Впервые на землю Нового Света нога предков писателя ступила в семь часов утра 7 июля 1820 года. Это была изящная ножка прелестной тринадцатилетней особы по имени Хуанита, прибывшей в Колумбию из провинции Астурия, что на севере Испании, в Кантабрийских горах у Бискайского залива. Сойдя с корабля, девушка поцеловала крестик и помолилась Спасителю и Пресвятой Деве Марии. (Все или почти все предки нашего героя – ревностные христиане-католики, это играет немаловажную роль в дальнейшем повествовании.) Поначалу семья обосновалась в городке контрабандистов и торговцев наркотиками Риоача, уездном центре провинции Гуахира (незадолго до описываемых событий из тех мест были окончательно выкурены и выкорчеваны аборигены – индейцы-гуахирос).

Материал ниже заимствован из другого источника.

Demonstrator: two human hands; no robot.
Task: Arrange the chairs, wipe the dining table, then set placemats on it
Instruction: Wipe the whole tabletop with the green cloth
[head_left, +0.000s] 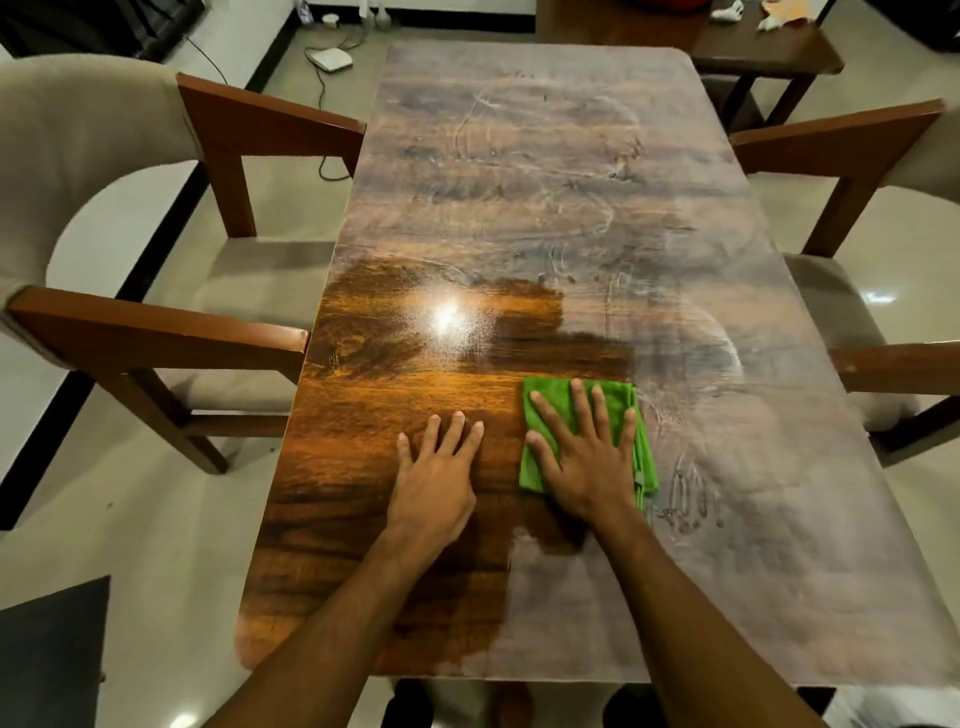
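Green cloth (644, 452) lies folded on the surface (519, 182) close to the near edge, a little right of the middle. My right hand (587, 462) presses it flat, fingers straight and spread. My left hand (434, 478) rests palm down just beside it on bare wood, fingers wide, holding nothing. The near left part shines glossy; the rest looks hazy with smears. One chair (249, 130) stands at the left edge, a second chair (841, 140) at the right. Beyond the far right corner stands a small dark table (769, 52).
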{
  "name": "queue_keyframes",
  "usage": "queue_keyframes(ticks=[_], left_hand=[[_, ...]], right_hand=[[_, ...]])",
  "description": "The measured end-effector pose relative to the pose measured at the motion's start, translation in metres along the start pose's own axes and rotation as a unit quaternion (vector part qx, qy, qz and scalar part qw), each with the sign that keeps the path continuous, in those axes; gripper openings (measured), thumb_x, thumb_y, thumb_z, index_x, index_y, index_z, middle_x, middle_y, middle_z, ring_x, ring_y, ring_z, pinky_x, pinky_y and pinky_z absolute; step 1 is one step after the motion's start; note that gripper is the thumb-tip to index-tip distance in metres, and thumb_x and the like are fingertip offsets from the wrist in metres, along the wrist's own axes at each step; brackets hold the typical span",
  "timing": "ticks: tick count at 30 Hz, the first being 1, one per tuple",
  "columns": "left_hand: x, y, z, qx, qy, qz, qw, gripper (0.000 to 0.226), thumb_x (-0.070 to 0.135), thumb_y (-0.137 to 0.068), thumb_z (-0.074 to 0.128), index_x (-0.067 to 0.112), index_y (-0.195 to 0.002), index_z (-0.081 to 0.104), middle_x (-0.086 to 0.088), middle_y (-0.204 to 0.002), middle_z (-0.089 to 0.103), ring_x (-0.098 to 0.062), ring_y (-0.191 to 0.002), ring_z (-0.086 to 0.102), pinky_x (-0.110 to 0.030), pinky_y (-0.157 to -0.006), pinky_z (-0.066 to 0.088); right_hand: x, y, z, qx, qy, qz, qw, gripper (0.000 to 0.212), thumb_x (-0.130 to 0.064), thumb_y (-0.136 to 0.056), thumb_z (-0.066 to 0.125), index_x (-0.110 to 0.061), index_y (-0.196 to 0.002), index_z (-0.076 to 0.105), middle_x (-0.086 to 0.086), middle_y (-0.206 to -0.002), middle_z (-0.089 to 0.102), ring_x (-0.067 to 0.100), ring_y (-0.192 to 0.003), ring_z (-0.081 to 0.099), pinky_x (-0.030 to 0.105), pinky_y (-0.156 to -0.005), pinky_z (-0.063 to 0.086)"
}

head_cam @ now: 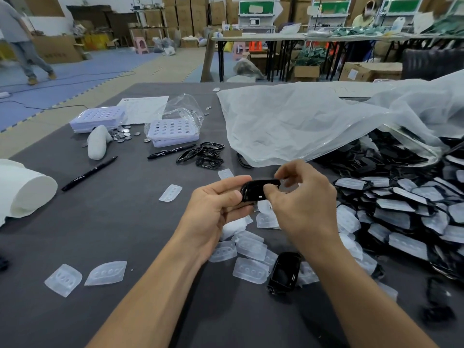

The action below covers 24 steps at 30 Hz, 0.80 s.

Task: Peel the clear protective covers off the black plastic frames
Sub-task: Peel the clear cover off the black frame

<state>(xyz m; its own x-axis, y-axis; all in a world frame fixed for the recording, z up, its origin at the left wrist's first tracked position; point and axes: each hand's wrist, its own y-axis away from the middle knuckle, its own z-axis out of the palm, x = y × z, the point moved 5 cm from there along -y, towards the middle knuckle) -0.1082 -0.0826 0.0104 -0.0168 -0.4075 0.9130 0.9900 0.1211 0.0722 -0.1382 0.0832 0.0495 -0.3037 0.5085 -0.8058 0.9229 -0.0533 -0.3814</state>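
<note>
A white roll (25, 189) lies at the left edge of the grey table (113, 234), cut off by the border. Beside it is a pen (89, 173), and nearer the viewer two peeled covers (64, 279) lie flat. Farther back stand two pale trays (98, 118) with small shiny discs (123, 134) between them, too small to identify. A few bare frames (206, 155) are tangled near the table's middle.

The left hand (216, 209) grips the left end of a black frame (258, 189), held above the table, with fingers curled under it. The right hand (303, 197) pinches the frame's right end between thumb and fingertips. That hand hides the end, so whether a cover still clings there cannot be told. More covers are scattered under both wrists, partly hidden, around a second frame (285, 271).

On the right, a clear bag (313, 121) drapes over a heap (401, 197) of covered frames that runs off the edge, blurred at its near corner.
</note>
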Motion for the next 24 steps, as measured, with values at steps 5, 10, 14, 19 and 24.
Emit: queue_keyframes(ticks=[5, 10, 14, 19, 24], left_hand=[[0.004, 0.003, 0.002, -0.016, -0.014, 0.027, 0.999, 0.038, -0.009, -0.087, 0.061, 0.019, -0.094, 0.085, -0.01, -0.103, 0.08, -0.019, -0.094, 0.077, -0.024, -0.078, 0.061], [-0.003, 0.004, -0.001, 0.047, -0.063, -0.021, 0.997, 0.025, 0.029, -0.085, 0.072, 0.012, -0.099, 0.083, -0.011, -0.103, 0.08, -0.025, -0.1, 0.077, -0.029, -0.071, 0.062], [-0.008, 0.004, 0.001, 0.043, -0.034, -0.052, 0.997, 0.022, 0.019, -0.099, 0.064, 0.005, -0.11, 0.077, -0.019, -0.106, 0.078, -0.03, -0.096, 0.078, -0.027, -0.069, 0.061], [-0.004, 0.003, -0.002, 0.047, 0.064, -0.04, 0.996, 0.02, 0.0, -0.094, 0.064, 0.005, -0.11, 0.074, -0.018, -0.098, 0.079, -0.026, -0.083, 0.079, -0.027, -0.072, 0.062], [0.004, 0.004, -0.005, 0.098, -0.04, 0.06, 0.993, 0.03, -0.01, -0.092, 0.066, 0.017, -0.094, 0.08, -0.011, -0.091, 0.08, -0.02, -0.079, 0.076, -0.024, -0.068, 0.062]], right_hand=[[0.01, -0.004, 0.012, -0.124, -0.177, 0.077, 0.973, 0.021, -0.003, -0.089, 0.071, -0.024, -0.084, 0.071, 0.005, -0.068, 0.073, 0.02, -0.057, 0.071, 0.045, -0.065, 0.062], [0.005, 0.001, 0.006, -0.054, -0.105, -0.084, 0.989, 0.03, 0.002, -0.082, 0.077, -0.027, -0.077, 0.078, -0.011, -0.069, 0.073, 0.007, -0.061, 0.068, 0.021, -0.059, 0.054], [-0.008, 0.011, 0.008, -0.033, -0.063, -0.213, 0.975, 0.031, 0.007, -0.075, 0.08, -0.021, -0.087, 0.081, -0.019, -0.086, 0.076, -0.001, -0.081, 0.072, 0.012, -0.076, 0.054], [0.0, 0.008, 0.014, -0.079, -0.144, -0.07, 0.984, 0.046, 0.011, -0.078, 0.073, -0.027, -0.103, 0.079, -0.014, -0.088, 0.078, 0.004, -0.083, 0.075, 0.015, -0.073, 0.057], [0.018, 0.02, 0.052, -0.267, -0.396, 0.233, 0.847, 0.052, 0.028, -0.086, 0.042, -0.006, -0.107, 0.075, 0.017, -0.101, 0.078, 0.024, -0.091, 0.077, 0.03, -0.076, 0.063]])
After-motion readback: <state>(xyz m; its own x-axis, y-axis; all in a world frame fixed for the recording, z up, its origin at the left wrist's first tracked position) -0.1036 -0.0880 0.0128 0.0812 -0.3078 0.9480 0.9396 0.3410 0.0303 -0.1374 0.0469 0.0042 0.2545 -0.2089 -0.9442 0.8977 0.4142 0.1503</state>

Юная красавица из Астурии оказалась ветреной особой, на её счету, согласно преданиям, десятки разбитых мужских сердец. В промежутках между бурными, порой и с кровавой развязкой романами (а в зрелые годы она, будучи по характеру матриархальной, устроила у себя настоящий мужской гарем, одновременно даря любовь и умудрённым опытом мачо, и пылким безусым юнцам) «бесовка Хуанита» рожала. История умалчивает о том, сколько было у неё детей. Известно, что один из сыновей отправился в поисках удачи в глубь материка, в Аргентину, а другой, Николас де Кармен Маркес Эрнандес, остался в Гуахире, где 7 февраля 1864 года у него родился сын (один из многих сыновей и дочерей, законных и незаконных). Назвали его (будущего деда великого писателя) также Николасом. А неистовая Хуанита напоследок родила от некоего юного красавца-креола ещё и дочку, которой пятнадцать лет спустя суждено было произвести на свет девочку, которую назвали Транкилиной.

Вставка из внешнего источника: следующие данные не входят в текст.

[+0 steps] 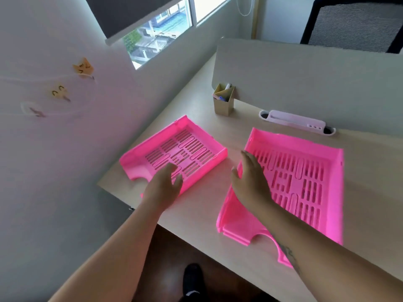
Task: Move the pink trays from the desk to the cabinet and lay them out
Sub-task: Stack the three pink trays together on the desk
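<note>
A pale wood tabletop [207, 210] is filling most of the view, with a grey divider panel [305, 79] standing along its far edge and a black mesh chair [353, 22] showing behind that. A window [161, 33] is sitting in the wall on the left, and a couple of small paper notes [84, 67] are hanging on that wall.

Two pink trays are lying flat on the tabletop, side by side but apart. The right tray [316, 166] is the closer and bigger-looking one, its notched front end pointing toward the person and nearly reaching the tabletop's near edge. The left tray [187, 147] is sitting further back and turned at an angle, close to the wall side.

Both hands are reaching out, one per tray. The left hand [163, 186] is hanging over the near corner of the left tray, fingers spread loose, not gripping anything as far as I can see. The right hand [248, 177] is lying open over the left rim of the right tray, palm down, fingers stretched out; can't tell if it's actually pressing on the plastic.

Further back, a white pen rack [298, 122] is lying along the foot of the divider, and a small cardboard pen cup [223, 101] is standing near the divider's left end. A black shoe [192, 280] is poking out on the floor below.
</note>
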Available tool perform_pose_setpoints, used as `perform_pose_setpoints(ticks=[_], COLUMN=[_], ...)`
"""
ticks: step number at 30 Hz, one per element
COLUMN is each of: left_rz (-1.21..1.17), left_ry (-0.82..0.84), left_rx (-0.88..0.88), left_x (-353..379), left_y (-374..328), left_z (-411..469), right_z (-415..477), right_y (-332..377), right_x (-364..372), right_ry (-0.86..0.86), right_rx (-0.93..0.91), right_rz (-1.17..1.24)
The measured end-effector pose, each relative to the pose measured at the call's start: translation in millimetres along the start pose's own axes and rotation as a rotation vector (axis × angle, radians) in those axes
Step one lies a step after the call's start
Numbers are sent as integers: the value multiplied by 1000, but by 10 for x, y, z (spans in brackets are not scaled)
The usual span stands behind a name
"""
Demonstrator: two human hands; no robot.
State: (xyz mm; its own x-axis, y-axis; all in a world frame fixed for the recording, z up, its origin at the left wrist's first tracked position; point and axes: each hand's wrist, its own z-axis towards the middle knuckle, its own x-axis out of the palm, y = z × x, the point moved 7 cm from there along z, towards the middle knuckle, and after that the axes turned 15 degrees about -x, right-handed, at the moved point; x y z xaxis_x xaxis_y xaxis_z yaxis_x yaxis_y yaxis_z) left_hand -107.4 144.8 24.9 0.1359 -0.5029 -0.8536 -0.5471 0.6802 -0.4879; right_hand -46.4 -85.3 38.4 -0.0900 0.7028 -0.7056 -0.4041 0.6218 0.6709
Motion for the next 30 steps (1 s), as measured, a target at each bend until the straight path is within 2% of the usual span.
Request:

Маленького Николаса с его братьями и сёстрами воспитывала их бабушка по материнской линии Хосефа Франсиска Видал. Окончив начальную школу и будучи не в состоянии продолжать учёбу, так как родителям нечем было за неё платить, Николас, испробовав много профессий, поучаствовав даже в локальной гражданской войне, в возрасте семнадцати лет вернулся в Риоачу, где стал обучаться у отца их фамильному ювелирному ремеслу. В этом деле он немало преуспел, его изделия стали охотно покупать. Как преуспел и в деле другом: через два года после возвращения он стал отцом двоих детей, Хосе Мария и Карлоса Альберто. Их мать, Альтаграсия Вальдебланкес, принадлежала к одному из самых влиятельных и богатых родов Гуахиры. Была она привлекательной, эксцентричной и гораздо старше Николаса. История умалчивает о причине, по которой они не поженились. Оба сына носили фамилию матери и были воспитаны в строгих католических традициях и консервативном духе – на либеральные убеждения юного папаши в семье внимания не обращали.